▽
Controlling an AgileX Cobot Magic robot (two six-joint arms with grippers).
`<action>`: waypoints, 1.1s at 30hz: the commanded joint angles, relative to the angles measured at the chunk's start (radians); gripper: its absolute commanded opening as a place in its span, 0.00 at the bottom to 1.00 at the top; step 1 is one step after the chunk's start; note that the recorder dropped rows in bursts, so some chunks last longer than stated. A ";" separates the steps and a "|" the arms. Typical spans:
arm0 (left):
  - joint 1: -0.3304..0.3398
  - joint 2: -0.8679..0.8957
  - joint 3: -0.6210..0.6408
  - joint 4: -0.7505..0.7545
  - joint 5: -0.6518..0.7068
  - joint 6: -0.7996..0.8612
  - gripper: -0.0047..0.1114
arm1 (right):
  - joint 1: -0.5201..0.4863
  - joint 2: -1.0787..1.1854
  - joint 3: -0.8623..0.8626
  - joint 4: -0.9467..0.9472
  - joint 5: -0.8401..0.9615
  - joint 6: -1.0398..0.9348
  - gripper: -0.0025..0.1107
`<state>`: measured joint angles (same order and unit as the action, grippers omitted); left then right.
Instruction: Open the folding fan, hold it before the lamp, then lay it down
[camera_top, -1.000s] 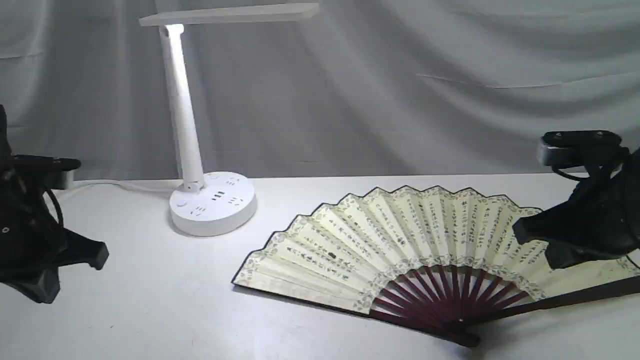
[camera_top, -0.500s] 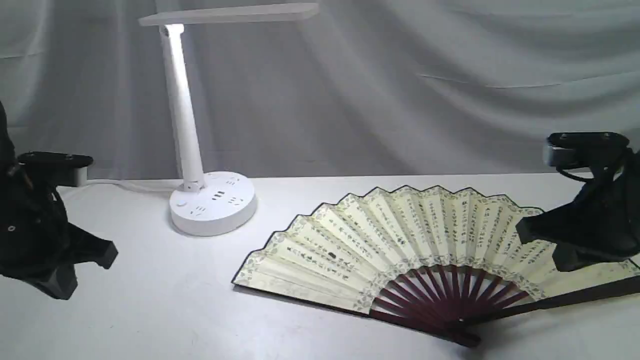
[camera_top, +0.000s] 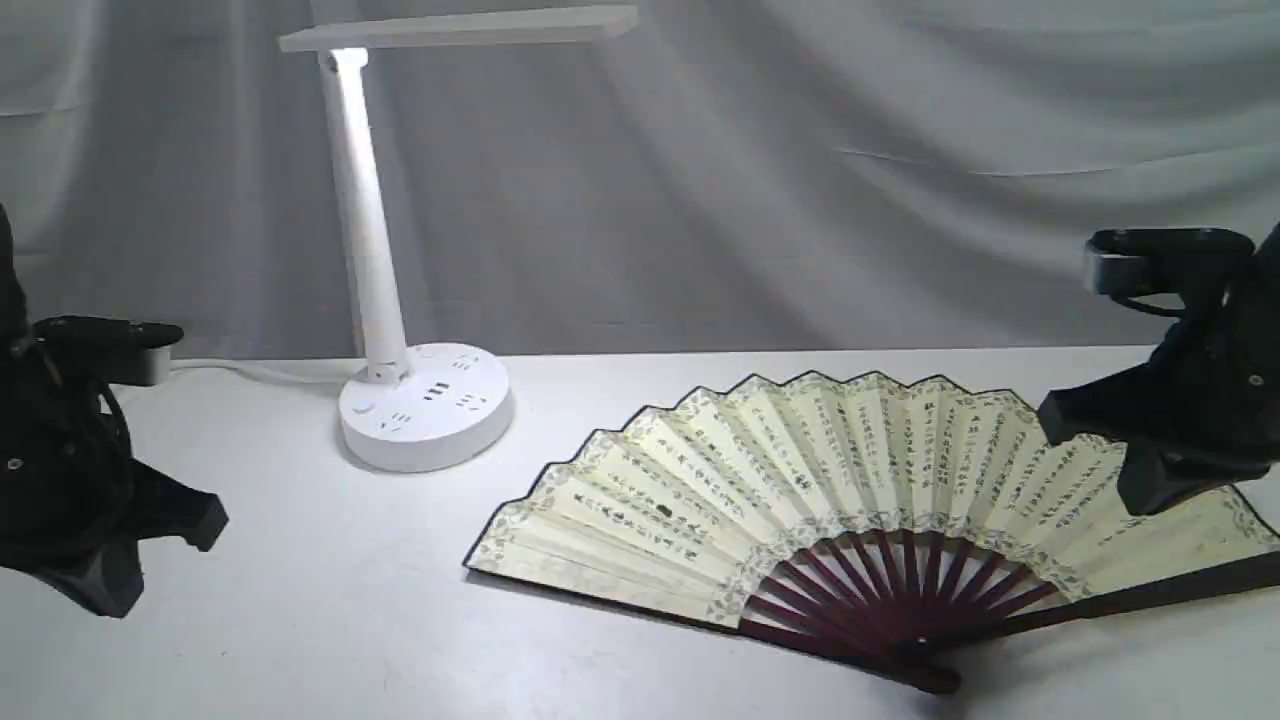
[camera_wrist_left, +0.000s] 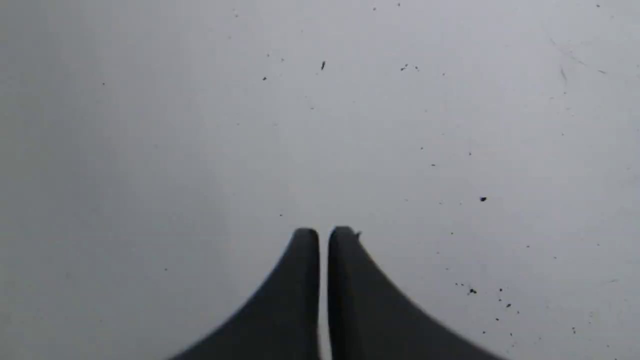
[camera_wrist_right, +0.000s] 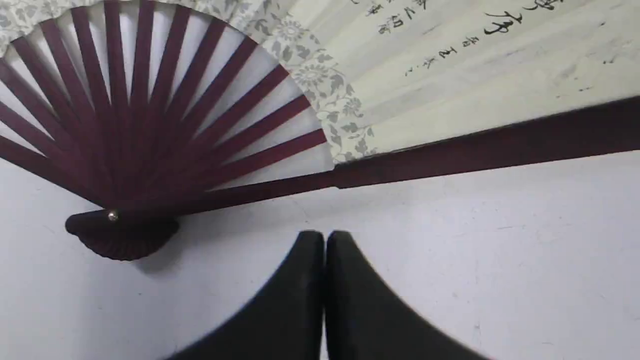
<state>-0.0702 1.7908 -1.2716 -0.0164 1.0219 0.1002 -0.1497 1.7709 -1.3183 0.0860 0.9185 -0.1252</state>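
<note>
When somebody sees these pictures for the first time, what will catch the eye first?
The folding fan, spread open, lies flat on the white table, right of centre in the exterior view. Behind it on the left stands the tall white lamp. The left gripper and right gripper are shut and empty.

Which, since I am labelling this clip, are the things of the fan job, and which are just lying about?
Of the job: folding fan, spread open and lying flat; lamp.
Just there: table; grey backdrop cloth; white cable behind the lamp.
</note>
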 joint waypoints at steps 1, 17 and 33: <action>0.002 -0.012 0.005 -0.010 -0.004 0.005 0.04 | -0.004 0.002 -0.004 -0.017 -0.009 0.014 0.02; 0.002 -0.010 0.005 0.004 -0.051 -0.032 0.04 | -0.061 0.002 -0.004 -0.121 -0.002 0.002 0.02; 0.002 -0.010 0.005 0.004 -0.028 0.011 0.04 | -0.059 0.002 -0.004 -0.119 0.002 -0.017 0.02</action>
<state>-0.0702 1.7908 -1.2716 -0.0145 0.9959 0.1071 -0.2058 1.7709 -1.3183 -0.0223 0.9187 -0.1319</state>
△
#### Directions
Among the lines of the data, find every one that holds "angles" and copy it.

#### Result of the task
`<action>`: waypoints, 1.1s at 30hz: the commanded joint angles, relative to the angles measured at the chunk's start (radians); gripper: its absolute commanded opening as a place in its span, 0.00 at the bottom to 1.00 at the top; step 1 is one step after the chunk's start; note that the recorder dropped rows in bursts, so some chunks last longer than stated. A ";" separates the steps and a "|" the arms. Typical spans:
`<state>`: measured joint angles (same order and unit as the action, grippers omitted); left then right.

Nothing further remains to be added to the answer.